Vietnam or Thailand ? Vote for the TOP Country of the Week !
Bijgewerkt: 30 juni 2025
Moeder Fijtje alleen lachte niet van ganscher harte mede, want zij vreesde, dat de beleedigde mannen niet zouden nalaten zich te wreken. En voor die vrees bestond veel grond, want de watergeuzen waren er de mannen niet naar, om een geleden hoon ongewroken te laten. En dubbel beangst gevoelde zij zich, nu Marten straks naar Saardam moest, om boter en eieren naar Jan Gerritsz te brengen.

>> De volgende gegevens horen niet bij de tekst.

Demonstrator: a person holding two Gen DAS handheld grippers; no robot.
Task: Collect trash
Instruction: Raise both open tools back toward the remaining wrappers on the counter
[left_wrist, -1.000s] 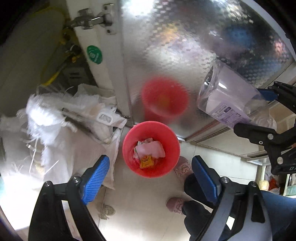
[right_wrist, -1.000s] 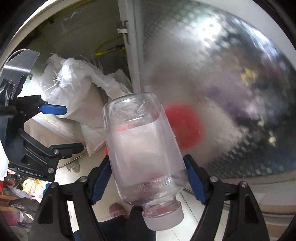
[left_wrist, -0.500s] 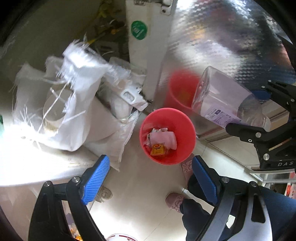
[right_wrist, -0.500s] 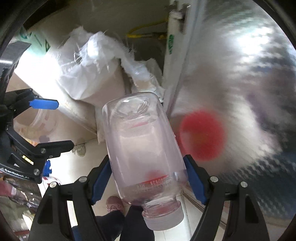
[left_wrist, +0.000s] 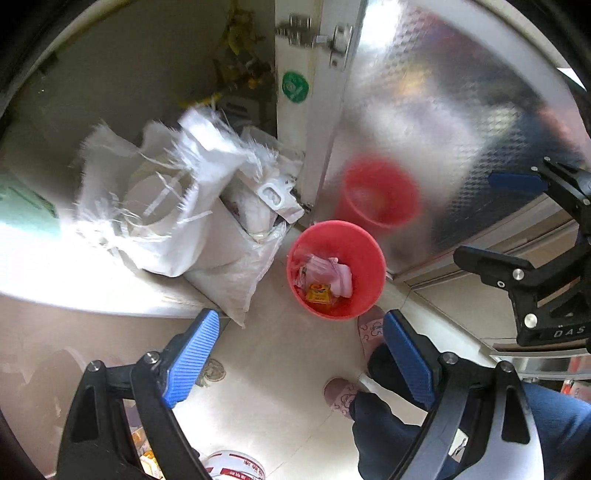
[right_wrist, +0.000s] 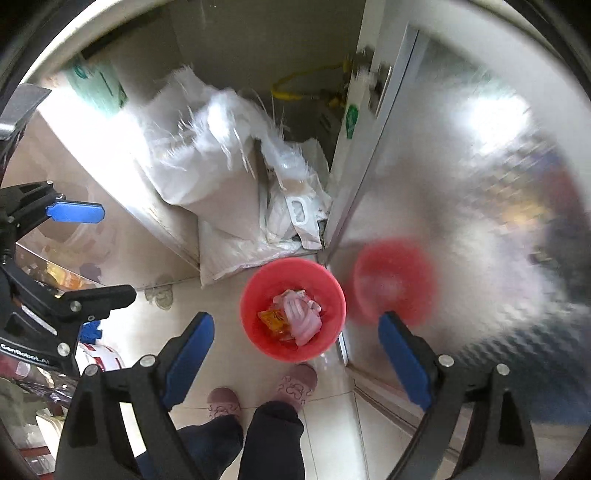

»Goede reis en een prettigen dag!" werd hun nageroepen, en Anna zeide lachend: »Hè, wat een heerlijk tochtje. Ik zou ook wel meewillen." »Van mij krijg je verlof!" riep Marten. »Stap maar in." »Maar van mij niet!" sprak moeder Fijtje. »Meisjes hooren thuis en aan het werk! Wij zullen wijzer wezen."
»Maar man, wat heb je aan een groot gevaar bloot gestaan," sprak vrouw Fijtje. »Ik had me geen raad geweten, als ze die bedreiging hadden uitgevoerd. Gode zij dank, dat zij in hun opzet verhinderd zijn door Kees. Hij krijgt een lekkere kluif van me, als blijk van mijne groote dankbaarheid." »Hé ja, moeder, dat moet u doen," riep Anna uit. »Kom hier, Kees, laat ik je eens streelen!"
Dit laatste was echter niet meer noodig, want de Hopman liep zonder complimenten naar de deur, wierp die open en trad, door zijn vaandrig gevolgd, de woonkamer binnen, waar Fijtje bezig was, den vloer aan te vegen. Zij keek niet weinig verwonderd op bij dit onverwachte bezoek, en haastte zich van den vloer op te staan en stoffer en blik in een hoekje te bergen.
Geen levend wezen was daar te zien. Zelfs het vee uit het land was weggevoerd. Hij ging verder, terwijl zijne oogen rusteloos ronddwaalden. Opeens slaakte hij een luiden kreet. Dicht bij de schuur, die door de vlammen was gespaard, lagen de lichamen van zijne ouders op den grond. Naast zijn vader lag diens vuurroer, afgeschoten. En met zijn arm hield hij nog het lijk van Moeder Fijtje omkneld.
En Moeder, kop jij de boter nog? Morgen moet Marten ze wegbrengen naar Jan Gerritsz, in de Westzijde. Hij heeft me gevraagd, of ik ze voor hem bewaren wilde, en hem tevens een zestig eieren kon bezorgen." »Moet Marten morgen dus naar Saardam?" vroeg Moeder Fijtje angstig. »En als dan de Hopman hem ziet, of de vaandrig?
»Ik vrees, dat we nu toch nog genoeg van hen te lijden zullen hebben," sprak vrouw Fijtje met een zucht. »Zij zullen de ondergane bejegening niet gemakkelijk vergeten en ze ons nog minder vergeven. Morgen of overmorgen zullen we de onverlaten wel opnieuw zien verschijnen, en mijn hart beeft bij de gedachte, wat er dan al niet gebeuren kan."
En het bloed der martelaren was het zaad geworden der kerk. Thans was een groot deel van Noord-Nederland van Spanje afgevallen, en durfde Floris Geurtsz op klaarlichten dag den bijbel op de tafel leggen en uit dat boek voorlezen aan zijne vrouw Fijtje, en aan Anna en Marten, zijn beide kinderen. Zijne ouders waren reeds lang geleden gestorven, en ook zijn broer Jan was hem door den dood ontvallen.
Moeder Fijtje zuchtte, en zei: »Spreek maar niet zoo ver vooruit, man. Wie kan zeggen, wat de toekomst ons brengen zal? De Spaansche soldaten liggen op korten afstand en kunnen ons elk oogenblik overvallen. En wat zal er dan van ons worden?"
Moeder Fijtje maakte het avondmaal gereed, en toen dat genuttigd was, stonden Anna en Marten op, om zich naar bed te begeven. Maar de vader weerhield hen, en zeide: »Blijft nog even, kinderen; ik heb jelui nog wat te zeggen." Anna en Marten keken hem niet zonder eenige verwondering aan, en waren nieuwsgierig wat dit zijn zou. De vader stond op en ontsloot eene kast.